Utilities are allowed to earn a profit on these infrastructure investments and to pass the costs onto customers — but only within reason. It’s the job of regulators to ensure that profits aren’t disproportionate to what utilities charge ratepayers.
Consumer advocates are now demanding that the California Public Utilities Commission be more aggressive in challenging PG&E, SCE, and SDG&E’s spending plans, which have allowed them to earn more profits than ever over the past year. In October, Gov. Gavin Newsom (D) ordered the CPUC to issue a report on how to curb rate increases.
“There’s agreement that record-breaking shareholder earnings make no sense along with skyrocketing costs,” said Mark Toney, executive director of The Utility Reform Network (TURN), a ratepayer advocacy group, and that “utilities need to be held more accountable for their spending.”
TURN is supporting a list of bills being introduced in this year’s legislative session that take aim at utility costs. Some would increase state regulator oversight on utility grid spending. Others seek to forbid utilities from spending ratepayer funds on lobbying and advertising and strengthen CPUC oversight of potential “double recovery,” or utilities collecting funds for projects already financed via other means.
Beyond TURN’s list of favored bills, there are more aggressive legislative proposals that would limit utility rate increases to no higher than the general rate of inflation and force utility shareholders to pay more into a state fund created to shelter utilities from bankruptcy as a result of having to pay for catastrophic wildfires caused by their equipment.
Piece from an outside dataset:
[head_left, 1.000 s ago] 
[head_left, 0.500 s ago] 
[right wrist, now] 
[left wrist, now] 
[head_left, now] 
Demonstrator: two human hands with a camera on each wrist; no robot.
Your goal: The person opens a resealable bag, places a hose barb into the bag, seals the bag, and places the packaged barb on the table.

PG&E was forced into bankruptcy in 2019 under these conditions after a failure of one of its power lines sparked the state’s deadliest-ever wildfire in 2018.
Legislation that would order the CPUC to increase oversight of utility spending or limit the costs utilities can pass on to customers faces an uphill battle. Last year, a number of reform proposals faltered in the face of heavy lobbying from utility workers unions and pushback from utilities, which spend generously on state political campaigns.
But with customers of California’s three big utilities now paying the highest rates in the nation outside Hawaii and one in five California households struggling to pay their monthly bills, the public pressure to do something may outweigh utility lobbying muscle, advocates say.
Last month, the California state Senate Energy, Utilities and Communications Committee held a legislative hearing where the CPUC briefed lawmakers on its new report on how to contain rate increases.
That report shied away from suggesting major clawbacks in utility spending or limiting profits. Instead, it focused on shifting some costs now passed through to ratepayers — including payments to customers who have rooftop solar, wildfire mitigation and recovery investments, and programs that boost energy efficiency and help low-income customers pay their bills — to “other sources of funding.” That could include state taxpayers, California’s cap-and-trade program, or customers of publicly owned utilities.
All of these proposals would require legislative action, and some lawmakers pushed back on the idea that utilities should be able to shift costs that are their responsibility under law. But CPUC President Alice Reynolds said the alternative — forcing utility shareholders rather than ratepayers to bear more costs — could violate legal precedents that allow utilities a “reasonable rate of return to attract investment in the system,” as she put it.
State Sen. Josh Becker (D), chair of the committee, said during the hearing that legislative leaders and Gov. Newsom’s office plan to put together a bill focused on energy affordability in the coming months.
Toney said he’s hopeful this affordability package “has some of the proposals that went down at the last minute last year, and that there’s going to be a lot more support for them” this year. But he was also critical of the CPUC’s report. “I’ll tell you what was missing” from it, he said — “any conversations about utility profits.”
PG&E, the state’s biggest utility, has reported record-breaking profits over the past two years. The average customer bill increased more than 35% between 2021 and 2023, and CPUC approved six PG&E rate hikes in 2024. The utility’s rates will increase again this year to cover the cost of keeping the Diablo Canyon nuclear power plant open.
SCE, the state’s largest electric-only utility, reported record-setting profits in 2024, after winning CPUC approval for rate hikes last year. Another rate hike was approved in January.
SDG&E reported profits near its all-time high last year after record-high profits in 2023 and 2022. The utility’s rates have increased to become among the highest in the nation, as shown in this chart from the state Legislative Analyst’s Office.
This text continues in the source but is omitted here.